- What the task requires
Below are some records; find each line that carries the word "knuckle" and copy it.

- Source material
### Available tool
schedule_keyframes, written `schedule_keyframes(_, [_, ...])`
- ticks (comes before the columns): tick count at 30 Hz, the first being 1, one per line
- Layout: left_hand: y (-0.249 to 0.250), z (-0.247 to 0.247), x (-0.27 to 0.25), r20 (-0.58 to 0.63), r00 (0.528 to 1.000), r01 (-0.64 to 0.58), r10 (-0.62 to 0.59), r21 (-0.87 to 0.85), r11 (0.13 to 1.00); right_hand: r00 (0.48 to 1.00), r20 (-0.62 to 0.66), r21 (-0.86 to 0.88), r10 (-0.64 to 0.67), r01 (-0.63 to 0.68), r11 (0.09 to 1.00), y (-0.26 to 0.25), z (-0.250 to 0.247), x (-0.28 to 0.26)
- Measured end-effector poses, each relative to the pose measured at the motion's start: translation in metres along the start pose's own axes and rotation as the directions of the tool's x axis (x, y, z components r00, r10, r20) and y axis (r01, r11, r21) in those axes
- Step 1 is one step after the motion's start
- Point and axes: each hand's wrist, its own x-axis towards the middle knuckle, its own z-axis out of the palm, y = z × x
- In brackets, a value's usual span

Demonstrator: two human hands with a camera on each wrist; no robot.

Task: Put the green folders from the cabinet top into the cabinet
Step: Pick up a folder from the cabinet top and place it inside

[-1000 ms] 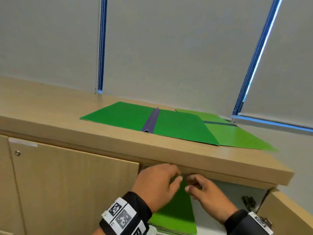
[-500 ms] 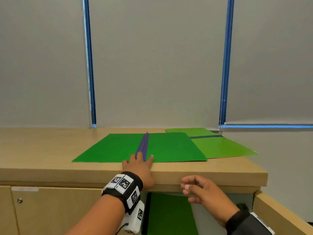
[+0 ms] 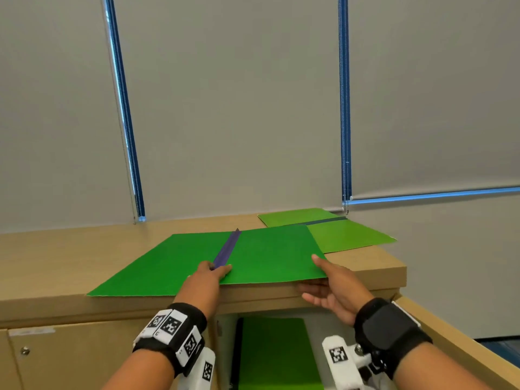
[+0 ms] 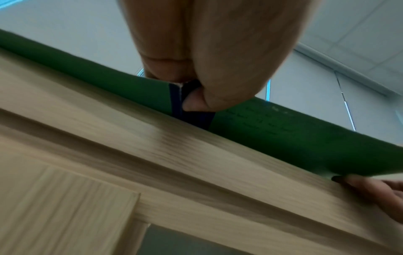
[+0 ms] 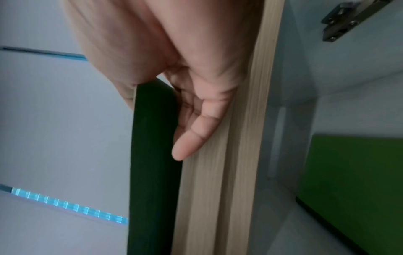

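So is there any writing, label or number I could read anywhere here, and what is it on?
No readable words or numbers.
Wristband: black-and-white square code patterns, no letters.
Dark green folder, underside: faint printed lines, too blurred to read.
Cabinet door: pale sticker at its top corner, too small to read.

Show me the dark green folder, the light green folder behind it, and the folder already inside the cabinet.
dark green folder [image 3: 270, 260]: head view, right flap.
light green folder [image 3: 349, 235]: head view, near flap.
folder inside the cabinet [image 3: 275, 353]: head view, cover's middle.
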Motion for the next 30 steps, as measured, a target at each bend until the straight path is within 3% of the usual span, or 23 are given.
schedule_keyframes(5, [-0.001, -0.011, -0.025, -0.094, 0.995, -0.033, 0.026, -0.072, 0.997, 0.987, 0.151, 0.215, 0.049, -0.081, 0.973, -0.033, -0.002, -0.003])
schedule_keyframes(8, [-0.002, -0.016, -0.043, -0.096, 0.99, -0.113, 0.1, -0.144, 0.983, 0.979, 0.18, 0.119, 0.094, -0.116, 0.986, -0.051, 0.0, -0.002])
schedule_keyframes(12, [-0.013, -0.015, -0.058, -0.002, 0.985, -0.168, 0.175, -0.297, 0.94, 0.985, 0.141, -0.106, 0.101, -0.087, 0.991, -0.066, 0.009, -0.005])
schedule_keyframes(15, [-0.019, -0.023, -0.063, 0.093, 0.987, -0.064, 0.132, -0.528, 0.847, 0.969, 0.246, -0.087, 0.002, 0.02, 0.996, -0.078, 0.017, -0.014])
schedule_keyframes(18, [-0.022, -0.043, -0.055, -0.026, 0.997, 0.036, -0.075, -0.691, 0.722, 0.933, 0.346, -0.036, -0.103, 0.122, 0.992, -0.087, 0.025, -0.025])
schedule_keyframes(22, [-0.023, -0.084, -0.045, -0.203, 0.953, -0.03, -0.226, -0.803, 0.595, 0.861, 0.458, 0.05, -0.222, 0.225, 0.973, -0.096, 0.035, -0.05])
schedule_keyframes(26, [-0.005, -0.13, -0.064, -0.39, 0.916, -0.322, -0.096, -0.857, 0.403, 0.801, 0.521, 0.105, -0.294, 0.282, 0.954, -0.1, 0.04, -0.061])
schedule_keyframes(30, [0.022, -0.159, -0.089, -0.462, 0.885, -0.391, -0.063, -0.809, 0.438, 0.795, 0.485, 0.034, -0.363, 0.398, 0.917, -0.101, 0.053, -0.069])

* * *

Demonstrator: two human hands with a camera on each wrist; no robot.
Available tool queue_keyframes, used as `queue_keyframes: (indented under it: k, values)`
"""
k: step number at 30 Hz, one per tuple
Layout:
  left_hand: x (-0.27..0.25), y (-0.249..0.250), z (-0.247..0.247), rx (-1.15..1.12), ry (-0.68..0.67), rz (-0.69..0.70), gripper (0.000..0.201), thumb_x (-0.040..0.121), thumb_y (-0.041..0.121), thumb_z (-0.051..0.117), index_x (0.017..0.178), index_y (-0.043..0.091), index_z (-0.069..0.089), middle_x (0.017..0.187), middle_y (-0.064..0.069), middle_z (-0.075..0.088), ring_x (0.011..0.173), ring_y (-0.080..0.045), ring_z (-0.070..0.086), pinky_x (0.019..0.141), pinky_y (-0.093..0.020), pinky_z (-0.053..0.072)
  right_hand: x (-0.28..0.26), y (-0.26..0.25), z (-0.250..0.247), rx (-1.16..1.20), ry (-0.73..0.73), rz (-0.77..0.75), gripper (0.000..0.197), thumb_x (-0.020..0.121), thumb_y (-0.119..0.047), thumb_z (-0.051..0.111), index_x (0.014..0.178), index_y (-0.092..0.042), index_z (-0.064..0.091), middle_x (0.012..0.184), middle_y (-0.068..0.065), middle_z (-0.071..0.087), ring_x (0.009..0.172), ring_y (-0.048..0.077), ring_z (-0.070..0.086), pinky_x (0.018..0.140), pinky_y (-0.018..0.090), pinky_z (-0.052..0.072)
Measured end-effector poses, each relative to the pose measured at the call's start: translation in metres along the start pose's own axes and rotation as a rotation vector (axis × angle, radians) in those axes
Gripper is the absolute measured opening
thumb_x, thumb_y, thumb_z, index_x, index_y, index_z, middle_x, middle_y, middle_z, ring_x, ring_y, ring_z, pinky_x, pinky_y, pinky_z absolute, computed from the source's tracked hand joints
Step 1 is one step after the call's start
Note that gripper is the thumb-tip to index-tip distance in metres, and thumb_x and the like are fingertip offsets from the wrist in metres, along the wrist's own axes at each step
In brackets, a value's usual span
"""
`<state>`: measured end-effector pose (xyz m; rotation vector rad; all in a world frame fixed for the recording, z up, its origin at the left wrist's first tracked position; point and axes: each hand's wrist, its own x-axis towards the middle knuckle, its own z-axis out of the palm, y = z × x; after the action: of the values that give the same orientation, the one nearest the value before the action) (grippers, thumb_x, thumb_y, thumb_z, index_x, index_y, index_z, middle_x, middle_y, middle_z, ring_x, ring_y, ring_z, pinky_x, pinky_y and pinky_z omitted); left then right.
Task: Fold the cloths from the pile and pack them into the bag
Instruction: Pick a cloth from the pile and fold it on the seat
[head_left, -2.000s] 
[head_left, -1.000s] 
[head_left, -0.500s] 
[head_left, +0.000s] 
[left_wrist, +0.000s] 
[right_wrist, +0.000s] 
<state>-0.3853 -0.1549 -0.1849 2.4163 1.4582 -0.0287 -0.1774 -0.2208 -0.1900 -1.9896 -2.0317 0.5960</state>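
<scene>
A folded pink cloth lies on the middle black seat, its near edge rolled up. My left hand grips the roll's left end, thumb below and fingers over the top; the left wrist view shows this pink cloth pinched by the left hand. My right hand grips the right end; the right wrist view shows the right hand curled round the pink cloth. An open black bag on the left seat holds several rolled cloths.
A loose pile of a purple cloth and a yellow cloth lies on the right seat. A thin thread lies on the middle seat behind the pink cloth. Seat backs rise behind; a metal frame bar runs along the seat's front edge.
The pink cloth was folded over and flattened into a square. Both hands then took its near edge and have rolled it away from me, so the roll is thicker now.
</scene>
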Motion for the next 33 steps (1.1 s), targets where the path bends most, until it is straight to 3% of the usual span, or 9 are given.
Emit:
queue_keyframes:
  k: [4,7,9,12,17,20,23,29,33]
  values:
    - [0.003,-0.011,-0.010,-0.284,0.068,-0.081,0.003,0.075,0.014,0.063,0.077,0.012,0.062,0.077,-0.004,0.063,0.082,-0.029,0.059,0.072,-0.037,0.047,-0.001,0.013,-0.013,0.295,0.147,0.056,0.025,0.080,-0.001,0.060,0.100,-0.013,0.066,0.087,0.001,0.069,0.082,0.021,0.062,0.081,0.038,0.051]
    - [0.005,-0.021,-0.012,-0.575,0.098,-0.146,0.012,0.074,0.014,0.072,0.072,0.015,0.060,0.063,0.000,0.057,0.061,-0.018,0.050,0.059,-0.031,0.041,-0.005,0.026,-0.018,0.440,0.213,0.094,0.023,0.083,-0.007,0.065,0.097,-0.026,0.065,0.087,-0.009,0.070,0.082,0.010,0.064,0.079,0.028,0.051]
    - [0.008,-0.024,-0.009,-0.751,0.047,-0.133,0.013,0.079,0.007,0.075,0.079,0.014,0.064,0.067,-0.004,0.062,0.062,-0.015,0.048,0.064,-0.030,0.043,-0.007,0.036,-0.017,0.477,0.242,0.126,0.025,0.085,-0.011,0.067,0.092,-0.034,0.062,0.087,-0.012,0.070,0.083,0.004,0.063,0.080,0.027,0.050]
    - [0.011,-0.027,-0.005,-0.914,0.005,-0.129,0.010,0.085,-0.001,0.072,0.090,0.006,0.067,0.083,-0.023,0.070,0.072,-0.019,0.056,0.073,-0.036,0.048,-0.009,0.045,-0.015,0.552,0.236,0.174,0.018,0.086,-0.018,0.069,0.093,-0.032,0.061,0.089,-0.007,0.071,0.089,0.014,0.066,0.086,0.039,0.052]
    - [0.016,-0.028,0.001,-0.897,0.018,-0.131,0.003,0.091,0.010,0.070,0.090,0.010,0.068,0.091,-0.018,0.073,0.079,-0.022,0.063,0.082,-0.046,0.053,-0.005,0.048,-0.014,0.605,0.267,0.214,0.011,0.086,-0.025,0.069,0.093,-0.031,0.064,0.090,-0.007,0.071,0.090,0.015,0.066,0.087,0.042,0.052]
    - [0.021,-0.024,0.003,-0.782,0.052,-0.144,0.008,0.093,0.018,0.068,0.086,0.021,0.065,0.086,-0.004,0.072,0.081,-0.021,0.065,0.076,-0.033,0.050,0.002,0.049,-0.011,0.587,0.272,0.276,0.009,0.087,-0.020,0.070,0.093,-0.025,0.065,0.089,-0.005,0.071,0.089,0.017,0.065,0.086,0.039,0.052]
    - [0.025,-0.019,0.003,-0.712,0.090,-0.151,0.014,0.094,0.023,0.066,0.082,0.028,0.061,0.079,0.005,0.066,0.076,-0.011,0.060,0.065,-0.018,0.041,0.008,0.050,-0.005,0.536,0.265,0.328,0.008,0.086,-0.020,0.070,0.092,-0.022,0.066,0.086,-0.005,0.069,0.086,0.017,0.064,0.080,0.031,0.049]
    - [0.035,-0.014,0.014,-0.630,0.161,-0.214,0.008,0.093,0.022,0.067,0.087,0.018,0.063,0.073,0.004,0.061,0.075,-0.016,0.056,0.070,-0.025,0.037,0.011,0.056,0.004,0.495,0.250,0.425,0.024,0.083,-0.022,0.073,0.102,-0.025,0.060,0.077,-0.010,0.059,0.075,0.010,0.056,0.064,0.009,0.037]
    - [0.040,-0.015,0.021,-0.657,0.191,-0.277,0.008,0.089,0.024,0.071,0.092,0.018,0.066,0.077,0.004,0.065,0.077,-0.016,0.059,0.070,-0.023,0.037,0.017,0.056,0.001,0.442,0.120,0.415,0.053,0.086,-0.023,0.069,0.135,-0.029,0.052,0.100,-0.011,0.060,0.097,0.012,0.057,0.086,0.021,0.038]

- Answer area
- Point and axes: each hand's wrist, its own x-axis towards the middle knuckle, its own z-axis out of the palm, y = z × x
`<state>`: measured end-effector pose (xyz m; rotation vector rad; all in a world frame fixed for the recording, z up, its origin at the left wrist's first tracked position; point and axes: each hand's wrist, its own x-axis towards the middle knuckle, its own z-axis out of the palm, y = z × x; after the action: of the values that give the same orientation, the one nearest the value before the action) (grippers, thumb_x, thumb_y, thumb_z, index_x, index_y, index_z, middle_x, middle_y, middle_z, ring_x, ring_y, ring_z, pinky_x, pinky_y and pinky_z omitted); left then right.

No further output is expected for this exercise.